Search the entries below for "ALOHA" and copy each matching line.

■ Records for the exercise
____

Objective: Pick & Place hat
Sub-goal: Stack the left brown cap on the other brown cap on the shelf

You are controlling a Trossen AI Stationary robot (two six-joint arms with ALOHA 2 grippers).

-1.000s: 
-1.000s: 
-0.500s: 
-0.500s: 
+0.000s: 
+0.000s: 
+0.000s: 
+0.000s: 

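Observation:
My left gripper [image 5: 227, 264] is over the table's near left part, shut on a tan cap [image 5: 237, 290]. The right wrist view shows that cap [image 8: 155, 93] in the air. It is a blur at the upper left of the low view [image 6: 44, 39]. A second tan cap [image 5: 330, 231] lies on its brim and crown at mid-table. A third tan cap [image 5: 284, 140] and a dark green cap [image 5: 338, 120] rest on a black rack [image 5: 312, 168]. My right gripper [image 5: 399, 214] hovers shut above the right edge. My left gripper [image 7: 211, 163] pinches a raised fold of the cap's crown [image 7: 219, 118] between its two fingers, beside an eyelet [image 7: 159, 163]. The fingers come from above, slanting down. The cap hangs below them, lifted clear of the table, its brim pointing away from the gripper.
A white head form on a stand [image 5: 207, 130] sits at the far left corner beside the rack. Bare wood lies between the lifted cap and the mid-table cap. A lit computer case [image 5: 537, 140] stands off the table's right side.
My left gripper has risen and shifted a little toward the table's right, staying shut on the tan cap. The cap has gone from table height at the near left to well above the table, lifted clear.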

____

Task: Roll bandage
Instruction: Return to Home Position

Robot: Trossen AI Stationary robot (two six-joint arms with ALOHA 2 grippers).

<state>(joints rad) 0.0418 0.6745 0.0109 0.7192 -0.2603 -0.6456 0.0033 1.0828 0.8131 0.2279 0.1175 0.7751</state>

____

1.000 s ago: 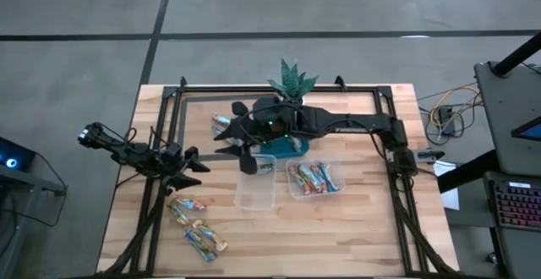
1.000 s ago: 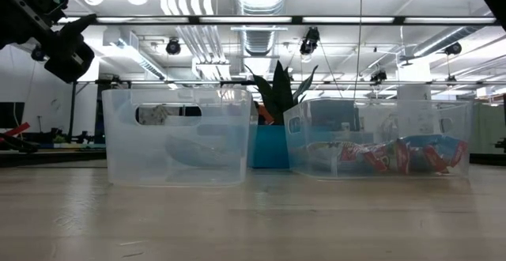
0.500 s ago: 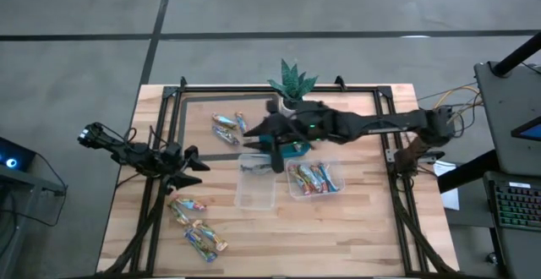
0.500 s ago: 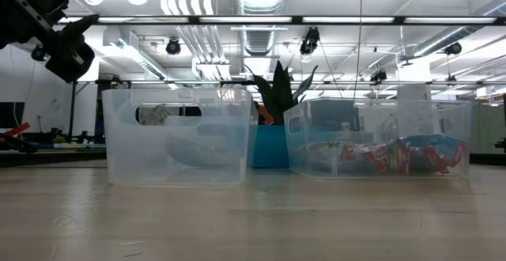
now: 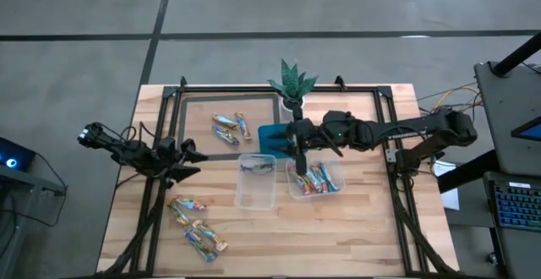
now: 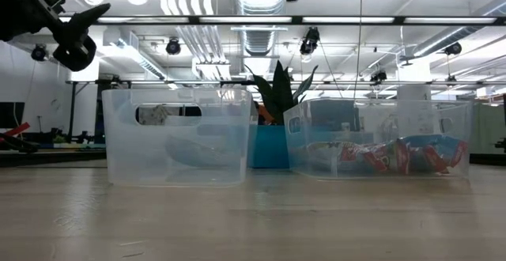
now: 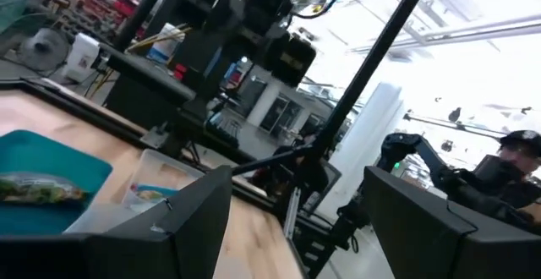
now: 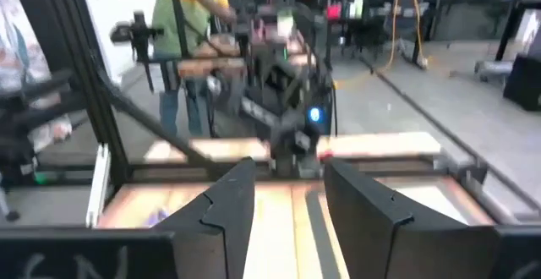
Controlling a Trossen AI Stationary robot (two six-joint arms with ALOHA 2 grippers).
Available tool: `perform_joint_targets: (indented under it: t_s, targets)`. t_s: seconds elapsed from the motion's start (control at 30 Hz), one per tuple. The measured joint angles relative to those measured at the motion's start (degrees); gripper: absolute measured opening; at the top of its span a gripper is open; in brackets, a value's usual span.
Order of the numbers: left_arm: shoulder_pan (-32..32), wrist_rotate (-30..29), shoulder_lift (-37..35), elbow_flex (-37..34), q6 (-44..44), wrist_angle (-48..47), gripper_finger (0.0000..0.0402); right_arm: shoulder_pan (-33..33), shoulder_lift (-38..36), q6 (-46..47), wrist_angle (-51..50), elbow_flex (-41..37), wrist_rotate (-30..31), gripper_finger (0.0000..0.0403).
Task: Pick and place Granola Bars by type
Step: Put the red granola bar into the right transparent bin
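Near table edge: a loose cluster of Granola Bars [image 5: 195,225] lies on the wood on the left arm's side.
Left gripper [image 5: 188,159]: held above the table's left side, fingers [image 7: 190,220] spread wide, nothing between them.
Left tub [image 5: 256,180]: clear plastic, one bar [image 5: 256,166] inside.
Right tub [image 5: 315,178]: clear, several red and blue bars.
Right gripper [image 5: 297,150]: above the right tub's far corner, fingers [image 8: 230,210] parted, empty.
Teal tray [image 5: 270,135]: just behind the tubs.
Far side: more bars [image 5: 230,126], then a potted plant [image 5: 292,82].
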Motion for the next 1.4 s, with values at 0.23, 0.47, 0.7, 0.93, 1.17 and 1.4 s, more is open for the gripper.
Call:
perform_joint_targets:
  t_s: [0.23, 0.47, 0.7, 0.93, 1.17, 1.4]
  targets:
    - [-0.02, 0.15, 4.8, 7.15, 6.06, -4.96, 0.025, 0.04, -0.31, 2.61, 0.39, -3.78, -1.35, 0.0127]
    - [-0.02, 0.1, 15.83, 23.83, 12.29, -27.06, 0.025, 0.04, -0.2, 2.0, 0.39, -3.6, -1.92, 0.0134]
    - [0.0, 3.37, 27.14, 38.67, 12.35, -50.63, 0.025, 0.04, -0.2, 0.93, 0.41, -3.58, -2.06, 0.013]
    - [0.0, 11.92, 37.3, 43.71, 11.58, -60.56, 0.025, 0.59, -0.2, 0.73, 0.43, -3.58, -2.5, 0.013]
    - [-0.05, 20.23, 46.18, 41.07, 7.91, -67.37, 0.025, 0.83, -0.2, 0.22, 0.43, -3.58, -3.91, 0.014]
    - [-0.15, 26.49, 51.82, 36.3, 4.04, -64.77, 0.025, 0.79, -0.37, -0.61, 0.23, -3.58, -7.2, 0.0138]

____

■ Your solution
You are controlling a Trossen AI Stationary robot (two six-joint arms with ALOHA 2 grippers).
Robot: Trossen AI Stationary robot (two six-joint arms with ALOHA 2 grippers).
Controlling a Trossen AI Stationary robot (two six-joint arms with ALOHA 2 grippers).

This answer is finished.